WHAT YOU SHOULD DO: Write out all the data verbatim. Skip images.
── ENTRIES SUPPLIED ──
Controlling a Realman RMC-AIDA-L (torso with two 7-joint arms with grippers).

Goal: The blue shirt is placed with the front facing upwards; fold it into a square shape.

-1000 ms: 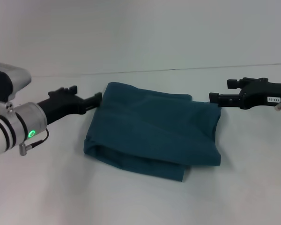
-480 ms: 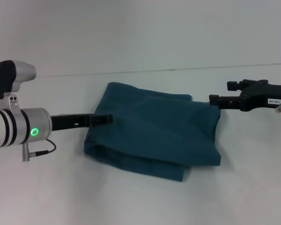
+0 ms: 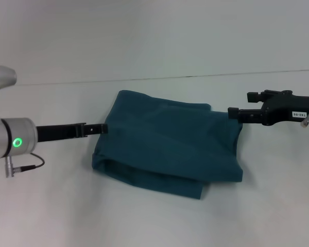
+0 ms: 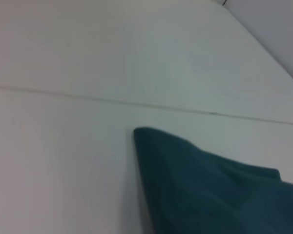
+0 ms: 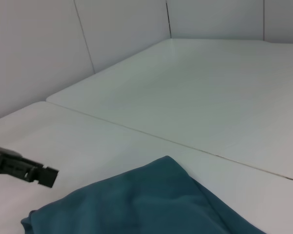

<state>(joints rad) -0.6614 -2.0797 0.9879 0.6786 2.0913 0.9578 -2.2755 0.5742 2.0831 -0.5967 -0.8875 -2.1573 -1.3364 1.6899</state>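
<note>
Shirt: the blue shirt (image 3: 170, 146) lies at the middle of the head view on the white worktop (image 3: 154, 216), already folded into a rough, slightly skewed rectangle with a doubled front edge; no print shows.
Step in hand: judged to be final tidying or release, as the bundle is near square.
Doing it well: draw each tip straight outward and level, so neither side edge drags and opens the fold; the lower right corner looks loosest.
Left hand (image 3: 100, 128): mid-left of the frame, arm level, tip at the shirt's left edge; I cannot tell if it pinches cloth.
Right hand (image 3: 233, 112): upper right, arm level, tip touching the shirt's far right corner; its opening is likewise unclear.
</note>
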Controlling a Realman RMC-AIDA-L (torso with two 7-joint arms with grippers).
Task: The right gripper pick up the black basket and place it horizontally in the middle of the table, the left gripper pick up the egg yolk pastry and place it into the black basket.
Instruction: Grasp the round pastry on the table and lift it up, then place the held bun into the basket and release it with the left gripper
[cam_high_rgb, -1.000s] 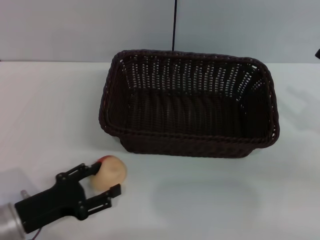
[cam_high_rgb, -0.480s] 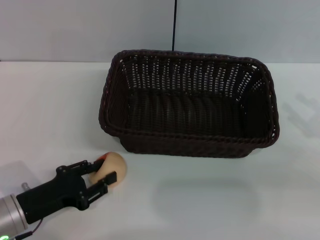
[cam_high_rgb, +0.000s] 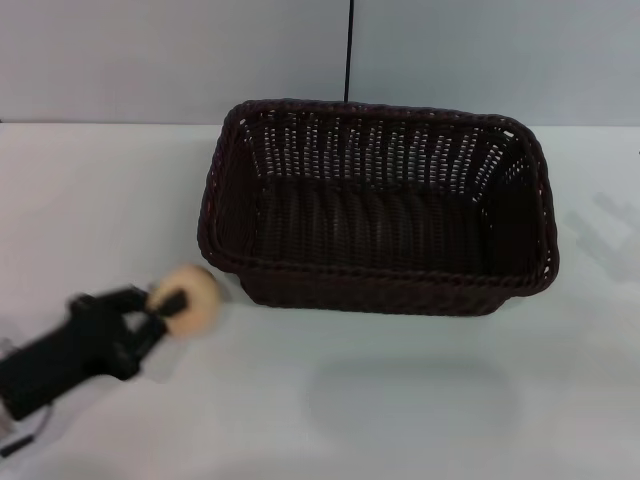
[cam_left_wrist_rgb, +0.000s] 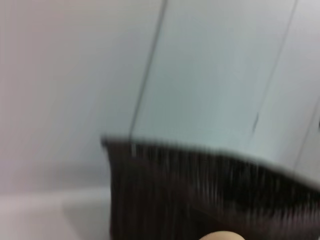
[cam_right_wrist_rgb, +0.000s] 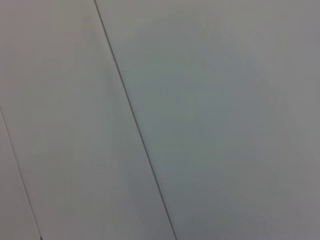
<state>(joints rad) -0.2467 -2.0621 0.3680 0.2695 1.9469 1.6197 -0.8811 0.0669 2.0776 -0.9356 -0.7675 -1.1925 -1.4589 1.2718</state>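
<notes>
The black basket (cam_high_rgb: 378, 205) stands lengthwise across the middle of the white table (cam_high_rgb: 420, 400), empty. My left gripper (cam_high_rgb: 168, 305) is shut on the egg yolk pastry (cam_high_rgb: 190, 298) and holds it above the table, just left of the basket's near left corner. In the left wrist view the basket (cam_left_wrist_rgb: 200, 190) fills the lower part and the top of the pastry (cam_left_wrist_rgb: 222, 235) shows at the bottom edge. The right gripper is out of view; its wrist view shows only a plain wall.
A grey wall stands behind the table with a thin black cable (cam_high_rgb: 349, 50) hanging down behind the basket. Bare white tabletop lies in front of the basket and to its left.
My left gripper has closed on the pastry, lifted it off the table and moved up and to the left with it. The basket has not moved.
</notes>
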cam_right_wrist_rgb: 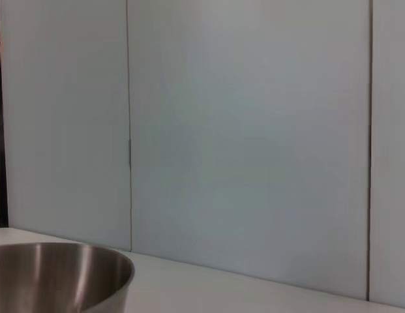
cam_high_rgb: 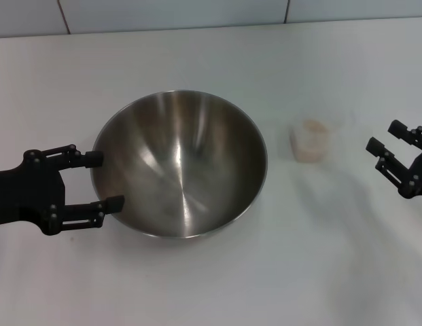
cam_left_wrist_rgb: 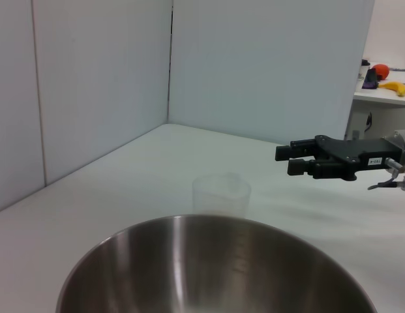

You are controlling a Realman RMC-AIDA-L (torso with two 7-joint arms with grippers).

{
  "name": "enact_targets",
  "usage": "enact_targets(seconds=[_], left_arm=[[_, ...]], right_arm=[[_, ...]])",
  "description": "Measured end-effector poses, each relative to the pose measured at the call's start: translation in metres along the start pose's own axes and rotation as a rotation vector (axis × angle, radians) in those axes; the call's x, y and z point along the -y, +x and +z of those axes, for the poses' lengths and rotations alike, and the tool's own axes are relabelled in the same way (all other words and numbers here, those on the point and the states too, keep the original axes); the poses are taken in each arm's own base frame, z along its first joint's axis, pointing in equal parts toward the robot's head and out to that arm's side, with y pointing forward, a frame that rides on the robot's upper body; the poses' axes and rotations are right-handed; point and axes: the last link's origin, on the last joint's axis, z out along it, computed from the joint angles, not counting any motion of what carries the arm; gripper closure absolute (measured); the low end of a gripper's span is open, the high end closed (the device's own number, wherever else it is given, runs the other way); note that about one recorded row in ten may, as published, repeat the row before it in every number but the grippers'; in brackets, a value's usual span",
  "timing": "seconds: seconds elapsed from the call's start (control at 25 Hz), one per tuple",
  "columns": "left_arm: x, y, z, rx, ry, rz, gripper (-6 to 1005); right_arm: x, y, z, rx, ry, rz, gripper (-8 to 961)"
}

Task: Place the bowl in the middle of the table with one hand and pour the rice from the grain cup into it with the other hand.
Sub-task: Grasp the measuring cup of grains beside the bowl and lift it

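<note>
The large steel bowl stands upright on the white table, a little left of centre. My left gripper is open at the bowl's left rim, one finger on each side of that stretch of the rim, holding nothing. The clear grain cup stands upright to the right of the bowl, with pale rice inside. My right gripper is open near the right edge, apart from the cup. The left wrist view shows the bowl, the cup behind it and the right gripper. The bowl's side shows in the right wrist view.
Grey wall panels border the far edge of the table. A side shelf with a banana and other small items stands off the table beyond the right arm.
</note>
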Motion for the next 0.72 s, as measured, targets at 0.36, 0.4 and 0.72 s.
enact_targets(seconds=[0.36,0.4,0.72], left_arm=[[0.001,0.0,-0.001,-0.001,0.006,-0.001,188],[0.001,0.0,-0.001,-0.001,0.006,0.0,188],[0.002,0.002,-0.001,-0.002,0.008,0.009,188]], right_arm=[[0.005,0.004,0.012,-0.037,0.017,0.005,465],[0.005,0.004,0.012,-0.037,0.017,0.005,465],[0.007,0.008,0.027,-0.073,0.03,0.013,466]])
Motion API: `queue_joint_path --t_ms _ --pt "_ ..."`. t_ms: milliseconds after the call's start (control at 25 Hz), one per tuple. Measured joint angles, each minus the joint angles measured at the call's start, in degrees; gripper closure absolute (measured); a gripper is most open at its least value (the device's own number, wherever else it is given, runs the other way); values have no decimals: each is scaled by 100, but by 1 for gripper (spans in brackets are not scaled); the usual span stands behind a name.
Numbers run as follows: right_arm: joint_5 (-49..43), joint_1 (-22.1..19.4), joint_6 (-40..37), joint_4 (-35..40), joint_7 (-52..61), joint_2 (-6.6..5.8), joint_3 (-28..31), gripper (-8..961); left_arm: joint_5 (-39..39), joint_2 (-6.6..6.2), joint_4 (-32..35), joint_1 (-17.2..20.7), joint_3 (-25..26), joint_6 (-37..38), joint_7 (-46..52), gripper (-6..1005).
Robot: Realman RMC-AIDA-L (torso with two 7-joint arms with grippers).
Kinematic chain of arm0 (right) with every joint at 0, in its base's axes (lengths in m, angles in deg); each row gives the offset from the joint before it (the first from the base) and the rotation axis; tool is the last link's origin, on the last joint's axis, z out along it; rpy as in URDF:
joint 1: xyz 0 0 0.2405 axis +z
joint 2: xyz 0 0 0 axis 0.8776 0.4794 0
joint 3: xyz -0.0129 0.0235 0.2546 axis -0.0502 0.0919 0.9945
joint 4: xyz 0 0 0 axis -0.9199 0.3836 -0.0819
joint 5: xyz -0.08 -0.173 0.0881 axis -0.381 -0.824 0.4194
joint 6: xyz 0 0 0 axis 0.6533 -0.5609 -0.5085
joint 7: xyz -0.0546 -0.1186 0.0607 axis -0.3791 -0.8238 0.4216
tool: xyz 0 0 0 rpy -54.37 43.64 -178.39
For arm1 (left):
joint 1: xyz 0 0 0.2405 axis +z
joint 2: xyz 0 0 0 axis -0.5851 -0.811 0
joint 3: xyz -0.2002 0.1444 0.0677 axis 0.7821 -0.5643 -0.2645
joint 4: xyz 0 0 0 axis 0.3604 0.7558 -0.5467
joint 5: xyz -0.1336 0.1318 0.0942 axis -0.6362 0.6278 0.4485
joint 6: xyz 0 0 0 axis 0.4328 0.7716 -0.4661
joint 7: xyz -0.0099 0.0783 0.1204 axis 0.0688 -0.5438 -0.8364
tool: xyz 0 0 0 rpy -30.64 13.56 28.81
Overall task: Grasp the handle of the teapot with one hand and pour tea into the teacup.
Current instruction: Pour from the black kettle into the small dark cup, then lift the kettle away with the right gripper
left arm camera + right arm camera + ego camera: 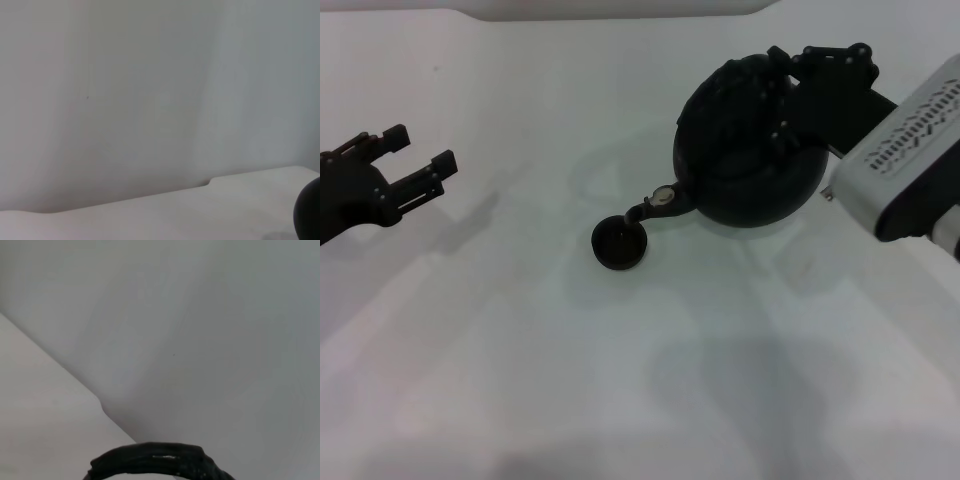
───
SOLUTION FOR THIS EXERCISE:
Controlling a Realman RMC-AIDA-L (torso with two 7-joint arms with grippers).

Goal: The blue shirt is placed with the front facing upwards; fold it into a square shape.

-1000 ms: 
-480 ms: 
+0 ms: 
+0 ms: 
+0 ms: 

<state>(joints rad) -0.6614 -2.0797 0.9879 0.6786 2.0913 0.9578 -2.2755 0.5742 2.0831 -0.5967 -0.8875 -2.1573 -1.3364 1.6899</state>
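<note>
Shirt: the blue shirt (image 3: 170, 146) lies at the middle of the head view on the white worktop (image 3: 154, 216), already folded into a rough, slightly skewed rectangle with a doubled front edge; no print shows.
Step in hand: judged to be final tidying or release, as the bundle is near square.
Doing it well: draw each tip straight outward and level, so neither side edge drags and opens the fold; the lower right corner looks loosest.
Left hand (image 3: 100, 128): mid-left of the frame, arm level, tip at the shirt's left edge; I cannot tell if it pinches cloth.
Right hand (image 3: 233, 112): upper right, arm level, tip touching the shirt's far right corner; its opening is likewise unclear.
</note>
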Controlling a Realman RMC-AIDA-L (torso with two 7-joint arms with grippers).
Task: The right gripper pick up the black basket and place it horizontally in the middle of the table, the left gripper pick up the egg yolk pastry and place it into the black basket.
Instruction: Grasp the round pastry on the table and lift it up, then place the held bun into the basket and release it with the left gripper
[cam_high_rgb, -1.000s] 
[cam_high_rgb, -0.480s] 
[cam_high_rgb, +0.000s] 
[cam_left_wrist_rgb, +0.000s] 
[cam_right_wrist_rgb, +0.000s] 
<state>(joints rad) -0.2467 -2.0621 0.3680 0.2695 1.9469 1.6197 -0.8811 0.0669 2.0776 -0.9356 -0.7675 -1.1925 -1.4589 1.2718</state>
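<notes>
The black basket (cam_high_rgb: 378, 205) stands lengthwise across the middle of the white table (cam_high_rgb: 420, 400), empty. My left gripper (cam_high_rgb: 168, 305) is shut on the egg yolk pastry (cam_high_rgb: 190, 298) and holds it above the table, just left of the basket's near left corner. In the left wrist view the basket (cam_left_wrist_rgb: 200, 190) fills the lower part and the top of the pastry (cam_left_wrist_rgb: 222, 235) shows at the bottom edge. The right gripper is out of view; its wrist view shows only a plain wall.
A grey wall stands behind the table with a thin black cable (cam_high_rgb: 349, 50) hanging down behind the basket. Bare white tabletop lies in front of the basket and to its left.
My left gripper has closed on the pastry, lifted it off the table and moved up and to the left with it. The basket has not moved.
</notes>
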cam_right_wrist_rgb: 
cam_high_rgb: 
cam_left_wrist_rgb: 

You are controlling a Realman RMC-AIDA-L (torso with two 7-joint arms with grippers).

{
  "name": "enact_targets",
  "usage": "enact_targets(seconds=[_], left_arm=[[_, ...]], right_arm=[[_, ...]])",
  "description": "Measured end-effector poses, each relative to the pose measured at the call's start: translation in metres along the start pose's own axes and rotation as a rotation vector (axis × angle, radians) in those axes; the call's x, y and z point along the -y, +x and +z of those axes, for the poses' lengths and rotations alike, and the tool's own axes are relabelled in the same way (all other words and numbers here, those on the point and the states too, keep the original axes); the poses are taken in each arm's own base frame, z along its first joint's axis, pointing in equal parts toward the robot's head and out to that arm's side, with y pointing forward, a frame that rides on the robot's upper body; the poses' axes and rotations are right-handed; point and axes: the last link's origin, on the last joint's axis, z out along it, computed from the joint angles, not counting any motion of what carries the arm; gripper closure absolute (measured); the low end of a gripper's span is open, the high end closed (the device's own number, wherever else it is given, runs the other way); note that about one recorded row in ten may, as published, repeat the row before it in every number but the grippers'; in brackets, a value's usual span",
  "timing": "seconds: seconds elapsed from the call's start (control at 25 Hz), one per tuple",
  "columns": "left_arm: x, y, z, rx, ry, rz, gripper (-6 to 1005); right_arm: x, y, z, rx, ry, rz, gripper (-8 to 961)"
}

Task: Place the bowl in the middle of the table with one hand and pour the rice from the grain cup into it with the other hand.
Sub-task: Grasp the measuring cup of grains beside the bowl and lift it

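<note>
The large steel bowl stands upright on the white table, a little left of centre. My left gripper is open at the bowl's left rim, one finger on each side of that stretch of the rim, holding nothing. The clear grain cup stands upright to the right of the bowl, with pale rice inside. My right gripper is open near the right edge, apart from the cup. The left wrist view shows the bowl, the cup behind it and the right gripper. The bowl's side shows in the right wrist view.
Grey wall panels border the far edge of the table. A side shelf with a banana and other small items stands off the table beyond the right arm.
</note>
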Motion for the next 0.72 s, as measured, targets at 0.36, 0.4 and 0.72 s.
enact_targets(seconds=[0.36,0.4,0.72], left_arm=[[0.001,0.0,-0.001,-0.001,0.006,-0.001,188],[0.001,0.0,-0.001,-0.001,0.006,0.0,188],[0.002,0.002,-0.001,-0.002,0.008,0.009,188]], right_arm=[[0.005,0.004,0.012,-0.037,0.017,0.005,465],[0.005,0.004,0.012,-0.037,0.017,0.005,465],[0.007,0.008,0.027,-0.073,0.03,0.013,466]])
Motion API: `queue_joint_path --t_ms _ --pt "_ ..."`. t_ms: milliseconds after the call's start (control at 25 Hz), one per tuple. Measured joint angles, each minus the joint angles measured at the call's start, in degrees; gripper closure absolute (measured); a gripper is most open at its least value (the device's own number, wherever else it is given, runs the other way); values have no decimals: each is scaled by 100, but by 1 for gripper (spans in brackets are not scaled); the usual span stands behind a name.
Numbers run as follows: right_arm: joint_5 (-49..43), joint_1 (-22.1..19.4), joint_6 (-40..37), joint_4 (-35..40), joint_7 (-52..61), joint_2 (-6.6..5.8), joint_3 (-28..31), gripper (-8..961); left_arm: joint_5 (-39..39), joint_2 (-6.6..6.2), joint_4 (-32..35), joint_1 (-17.2..20.7), joint_3 (-25..26), joint_6 (-37..38), joint_7 (-46..52), gripper (-6..1005).
Robot: Realman RMC-AIDA-L (torso with two 7-joint arms with grippers).
Kinematic chain of arm0 (right) with every joint at 0, in its base's axes (lengths in m, angles in deg); each row gives the offset from the joint before it (the first from the base) and the rotation axis; tool is the last link's origin, on the last joint's axis, z out along it; rpy as in URDF:
joint 1: xyz 0 0 0.2405 axis +z
joint 2: xyz 0 0 0 axis 0.8776 0.4794 0
joint 3: xyz -0.0129 0.0235 0.2546 axis -0.0502 0.0919 0.9945
joint 4: xyz 0 0 0 axis -0.9199 0.3836 -0.0819
joint 5: xyz -0.08 -0.173 0.0881 axis -0.381 -0.824 0.4194
joint 6: xyz 0 0 0 axis 0.6533 -0.5609 -0.5085
joint 7: xyz -0.0546 -0.1186 0.0607 axis -0.3791 -0.8238 0.4216
tool: xyz 0 0 0 rpy -54.37 43.64 -178.39
For arm1 (left):
joint 1: xyz 0 0 0.2405 axis +z
joint 2: xyz 0 0 0 axis -0.5851 -0.811 0
joint 3: xyz -0.2002 0.1444 0.0677 axis 0.7821 -0.5643 -0.2645
joint 4: xyz 0 0 0 axis 0.3604 0.7558 -0.5467
joint 5: xyz -0.1336 0.1318 0.0942 axis -0.6362 0.6278 0.4485
joint 6: xyz 0 0 0 axis 0.4328 0.7716 -0.4661
joint 7: xyz -0.0099 0.0783 0.1204 axis 0.0688 -0.5438 -0.8364
tool: xyz 0 0 0 rpy -30.64 13.56 28.81
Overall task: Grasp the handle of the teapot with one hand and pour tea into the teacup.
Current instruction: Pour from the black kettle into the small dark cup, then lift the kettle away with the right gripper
left arm camera + right arm camera + ego camera: 

Work on this exercise is complete.